La dame se leva. « Je suis vraiment sensible à votre bonté, monsieur. Je ne doute pas de vos talents. Je serai franche avec vous. — C’est bien à vous que je voulais rendre visite ; mais je trouve à présent plus convenable de vous faire mes confidences par écrit.

— J’espère, madame, que vous ne serez pas si cruelle, — que vous ne m’infligerez pas le supplice de Tantale. Considérez que vous êtes ma première cliente, — que votre affaire est ma première consultation ; ne m’accablez pas de honte en me retirant votre confiance, parce que je suis de quelques années plus jeune que vous ne sembliez vous y attendre. — Mon attention suppléera à mon manque d’expérience.
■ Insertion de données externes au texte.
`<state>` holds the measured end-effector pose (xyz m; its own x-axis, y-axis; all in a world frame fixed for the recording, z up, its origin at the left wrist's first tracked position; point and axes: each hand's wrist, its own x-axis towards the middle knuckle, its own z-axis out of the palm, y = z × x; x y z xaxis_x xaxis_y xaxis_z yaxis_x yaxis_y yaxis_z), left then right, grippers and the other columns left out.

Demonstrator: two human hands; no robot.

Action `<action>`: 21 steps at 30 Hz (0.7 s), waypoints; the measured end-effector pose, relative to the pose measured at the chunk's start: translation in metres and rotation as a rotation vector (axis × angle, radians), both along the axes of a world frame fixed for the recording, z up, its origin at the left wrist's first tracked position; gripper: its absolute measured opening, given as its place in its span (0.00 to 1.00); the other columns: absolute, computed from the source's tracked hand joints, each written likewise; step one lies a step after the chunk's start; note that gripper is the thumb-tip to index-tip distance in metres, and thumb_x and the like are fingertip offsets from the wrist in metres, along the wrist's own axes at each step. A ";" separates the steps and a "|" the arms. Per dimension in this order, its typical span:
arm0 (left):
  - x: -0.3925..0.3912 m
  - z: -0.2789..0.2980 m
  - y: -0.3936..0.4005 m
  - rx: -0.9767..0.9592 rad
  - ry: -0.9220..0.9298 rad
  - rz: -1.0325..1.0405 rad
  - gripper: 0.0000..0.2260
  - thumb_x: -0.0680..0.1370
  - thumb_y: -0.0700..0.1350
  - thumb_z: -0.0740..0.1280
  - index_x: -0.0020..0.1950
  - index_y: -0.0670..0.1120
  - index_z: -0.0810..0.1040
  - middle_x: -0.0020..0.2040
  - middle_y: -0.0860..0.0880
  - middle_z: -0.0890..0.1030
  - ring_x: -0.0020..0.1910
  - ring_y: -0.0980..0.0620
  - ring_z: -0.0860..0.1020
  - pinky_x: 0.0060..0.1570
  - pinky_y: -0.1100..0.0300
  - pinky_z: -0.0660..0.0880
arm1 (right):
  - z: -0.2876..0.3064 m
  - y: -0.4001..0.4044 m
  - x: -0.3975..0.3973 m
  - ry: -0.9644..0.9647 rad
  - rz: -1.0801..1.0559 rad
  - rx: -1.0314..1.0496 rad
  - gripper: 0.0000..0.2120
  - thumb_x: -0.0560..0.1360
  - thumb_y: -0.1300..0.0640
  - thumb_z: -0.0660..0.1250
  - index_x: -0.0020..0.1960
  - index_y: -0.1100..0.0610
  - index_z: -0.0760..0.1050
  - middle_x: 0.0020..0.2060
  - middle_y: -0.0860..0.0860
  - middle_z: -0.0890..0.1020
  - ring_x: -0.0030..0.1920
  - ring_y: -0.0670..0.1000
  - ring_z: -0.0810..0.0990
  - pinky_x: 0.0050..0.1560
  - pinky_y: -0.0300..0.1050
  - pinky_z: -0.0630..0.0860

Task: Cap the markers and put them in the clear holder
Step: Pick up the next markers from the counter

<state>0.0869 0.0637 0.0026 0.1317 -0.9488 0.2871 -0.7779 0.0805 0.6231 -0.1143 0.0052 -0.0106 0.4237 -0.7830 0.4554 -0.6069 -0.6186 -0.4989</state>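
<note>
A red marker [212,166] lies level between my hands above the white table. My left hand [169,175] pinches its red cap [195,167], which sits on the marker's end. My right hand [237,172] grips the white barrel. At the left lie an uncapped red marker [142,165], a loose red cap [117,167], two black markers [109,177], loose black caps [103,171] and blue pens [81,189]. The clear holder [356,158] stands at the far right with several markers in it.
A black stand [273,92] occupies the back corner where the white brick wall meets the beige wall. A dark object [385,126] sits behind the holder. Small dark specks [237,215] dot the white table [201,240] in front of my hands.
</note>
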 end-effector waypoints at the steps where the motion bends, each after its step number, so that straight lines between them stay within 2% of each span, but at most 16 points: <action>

— Je ne doute ni de l’un ni de l’autre, » répliqua la dame d’un ton grave, qui avait pour but de réprimer l’air de galanterie avec lequel j’avais tâché de lui parler ; « mais quand vous aurez reçu ma lettre, vous verrez que j’ai de bonnes raisons pour croire qu’il vaut mieux que je m’explique par écrit. Je vous souhaite le bonjour, monsieur. » Et elle quitta l’appartement, laissant le pauvre conseiller tout confondu, saluant, s’inclinant, et la suppliant de lui pardonner tout ce qu’il avait pu dire de désagréable, quoique mes offenses semblent se réduire à ce qu’elle avait reconnu que j’étais plus jeune que mon père.

La porte fut ouverte, — la dame sortit, — remonta le trottoir, enfila la première rue, et mit, je crois, le soleil dans sa poche en tournant le coin subitement ; car la tristesse et l’obscurité tombèrent sur le square, lorsqu’elle ne fut plus visible. Je restai un moment à la fenêtre comme insensible, ne réfléchissant pas quel beau sujet d’amusement je devais avoir procuré à nos curieux amis de l’autre côté de la place. Il me vint alors à l’esprit que je pouvais la suivre, et savoir au moins qui elle était. Je me précipitai dehors, — je montai jusqu’à la rue, et ne l’y apercevant pas, je demandai à un des garçons du teinturier s’il avait vu passer une dame, ou remarqué la direction qu’elle avait prise.

« Une dame ! » — dit le teinturier, en tournant vers moi sa figure ornée de toutes les couleurs de l’arc-en-ciel. « M. Alan, qu’avez vous donc à courir ainsi dehors comme un fou, sans chapeau.